THE TASK:
Return all of the data that follows precisely, leaving every image out.

DATA BELOW Block Start

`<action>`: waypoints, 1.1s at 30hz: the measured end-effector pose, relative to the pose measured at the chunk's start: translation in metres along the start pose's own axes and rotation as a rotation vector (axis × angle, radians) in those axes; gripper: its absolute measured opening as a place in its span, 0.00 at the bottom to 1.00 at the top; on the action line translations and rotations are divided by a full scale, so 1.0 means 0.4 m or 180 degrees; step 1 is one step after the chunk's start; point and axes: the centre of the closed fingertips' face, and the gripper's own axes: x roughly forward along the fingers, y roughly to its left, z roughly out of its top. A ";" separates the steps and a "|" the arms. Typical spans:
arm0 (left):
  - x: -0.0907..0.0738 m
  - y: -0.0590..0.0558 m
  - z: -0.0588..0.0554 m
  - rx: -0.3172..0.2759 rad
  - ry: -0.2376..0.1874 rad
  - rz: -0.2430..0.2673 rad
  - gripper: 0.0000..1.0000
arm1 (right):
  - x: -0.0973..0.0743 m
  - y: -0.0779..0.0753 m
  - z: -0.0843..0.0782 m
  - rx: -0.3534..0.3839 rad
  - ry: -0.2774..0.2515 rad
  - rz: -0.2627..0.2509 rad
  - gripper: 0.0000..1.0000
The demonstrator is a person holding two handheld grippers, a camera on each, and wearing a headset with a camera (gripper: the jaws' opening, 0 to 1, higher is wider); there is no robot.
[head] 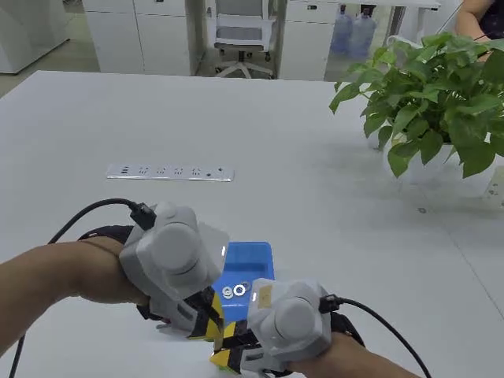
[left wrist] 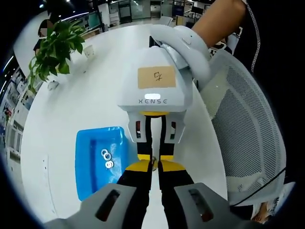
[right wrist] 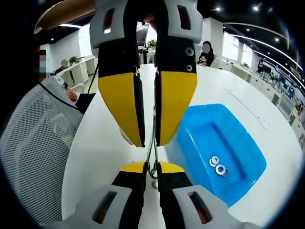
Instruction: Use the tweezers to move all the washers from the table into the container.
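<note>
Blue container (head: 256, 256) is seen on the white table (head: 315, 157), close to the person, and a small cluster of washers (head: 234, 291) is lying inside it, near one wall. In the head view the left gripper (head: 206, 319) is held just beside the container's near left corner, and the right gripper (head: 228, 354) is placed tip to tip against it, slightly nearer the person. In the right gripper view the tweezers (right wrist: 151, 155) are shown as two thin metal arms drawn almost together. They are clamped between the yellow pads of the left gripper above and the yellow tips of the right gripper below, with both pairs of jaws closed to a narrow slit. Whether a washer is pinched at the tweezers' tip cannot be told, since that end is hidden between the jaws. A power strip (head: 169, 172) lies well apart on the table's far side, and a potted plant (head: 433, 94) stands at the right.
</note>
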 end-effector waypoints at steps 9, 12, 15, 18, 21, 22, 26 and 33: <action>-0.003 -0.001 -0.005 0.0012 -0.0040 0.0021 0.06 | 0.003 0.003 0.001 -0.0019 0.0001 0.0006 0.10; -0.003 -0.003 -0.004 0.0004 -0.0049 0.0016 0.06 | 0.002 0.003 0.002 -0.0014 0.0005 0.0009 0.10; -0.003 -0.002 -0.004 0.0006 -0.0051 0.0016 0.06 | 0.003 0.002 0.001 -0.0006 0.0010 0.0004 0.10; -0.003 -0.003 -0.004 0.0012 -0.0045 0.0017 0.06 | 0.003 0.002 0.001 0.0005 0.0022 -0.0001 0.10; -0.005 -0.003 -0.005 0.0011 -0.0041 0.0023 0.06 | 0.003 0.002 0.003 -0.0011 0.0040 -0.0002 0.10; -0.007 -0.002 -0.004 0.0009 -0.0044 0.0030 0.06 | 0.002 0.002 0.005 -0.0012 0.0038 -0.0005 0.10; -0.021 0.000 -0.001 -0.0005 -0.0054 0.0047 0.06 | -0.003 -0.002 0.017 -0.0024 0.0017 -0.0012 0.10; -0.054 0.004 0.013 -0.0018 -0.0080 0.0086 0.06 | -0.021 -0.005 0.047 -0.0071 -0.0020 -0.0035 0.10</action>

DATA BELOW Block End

EXERCISE ANSWER:
`<action>`: waypoints, 1.1s at 30hz: the measured end-effector pose, relative to the pose measured at the chunk's start: translation in metres along the start pose's own axes and rotation as a rotation vector (axis × angle, radians) in those axes; gripper: its absolute measured opening as a place in its span, 0.00 at the bottom to 1.00 at the top; on the action line translations and rotations are divided by a full scale, so 1.0 means 0.4 m or 180 degrees; step 1 is one step after the chunk's start; point and axes: the centre of the closed fingertips' face, and the gripper's own axes: x roughly forward along the fingers, y roughly to its left, z roughly out of its top. A ";" separates the steps and a "|" the arms. Typical spans:
arm0 (left):
  - x: -0.0907..0.0738 m
  - y: -0.0590..0.0558 m
  - z: -0.0588..0.0554 m
  - rx: -0.3172..0.2759 rad
  - ry: -0.2376..0.1874 rad
  - rz: -0.2430..0.2673 rad
  - gripper: 0.0000..1.0000
arm1 (right):
  - x: -0.0973..0.0743 m
  - y: -0.0779..0.0753 m
  - z: -0.0843..0.0782 m
  - rx: -0.3534..0.3839 rad
  - ry: -0.2774..0.2515 rad
  - rz: -0.2627..0.2509 rad
  - gripper: 0.0000..1.0000
The demonstrator is a person holding two handheld grippers, a camera on each, and wearing a headset with a camera (gripper: the jaws' opening, 0 to 1, higher is wider); there is no robot.
[head] 
[left wrist] 
[right wrist] 
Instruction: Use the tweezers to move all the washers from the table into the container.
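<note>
Blue container (head: 256, 256) is seen on the white table (head: 315, 157), close to the person, and a small cluster of washers (head: 234, 291) is lying inside it, near one wall. In the head view the left gripper (head: 206, 319) is held just beside the container's near left corner, and the right gripper (head: 228, 354) is placed tip to tip against it, slightly nearer the person. In the right gripper view the tweezers (right wrist: 151, 155) are shown as two thin metal arms drawn almost together. They are clamped between the yellow pads of the left gripper above and the yellow tips of the right gripper below, with both pairs of jaws closed to a narrow slit. Whether a washer is pinched at the tweezers' tip cannot be told, since that end is hidden between the jaws. A power strip (head: 169, 172) lies well apart on the table's far side, and a potted plant (head: 433, 94) stands at the right.
</note>
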 end-effector waypoints at steps 9, 12, 15, 18, 21, 22, 26 and 33: <action>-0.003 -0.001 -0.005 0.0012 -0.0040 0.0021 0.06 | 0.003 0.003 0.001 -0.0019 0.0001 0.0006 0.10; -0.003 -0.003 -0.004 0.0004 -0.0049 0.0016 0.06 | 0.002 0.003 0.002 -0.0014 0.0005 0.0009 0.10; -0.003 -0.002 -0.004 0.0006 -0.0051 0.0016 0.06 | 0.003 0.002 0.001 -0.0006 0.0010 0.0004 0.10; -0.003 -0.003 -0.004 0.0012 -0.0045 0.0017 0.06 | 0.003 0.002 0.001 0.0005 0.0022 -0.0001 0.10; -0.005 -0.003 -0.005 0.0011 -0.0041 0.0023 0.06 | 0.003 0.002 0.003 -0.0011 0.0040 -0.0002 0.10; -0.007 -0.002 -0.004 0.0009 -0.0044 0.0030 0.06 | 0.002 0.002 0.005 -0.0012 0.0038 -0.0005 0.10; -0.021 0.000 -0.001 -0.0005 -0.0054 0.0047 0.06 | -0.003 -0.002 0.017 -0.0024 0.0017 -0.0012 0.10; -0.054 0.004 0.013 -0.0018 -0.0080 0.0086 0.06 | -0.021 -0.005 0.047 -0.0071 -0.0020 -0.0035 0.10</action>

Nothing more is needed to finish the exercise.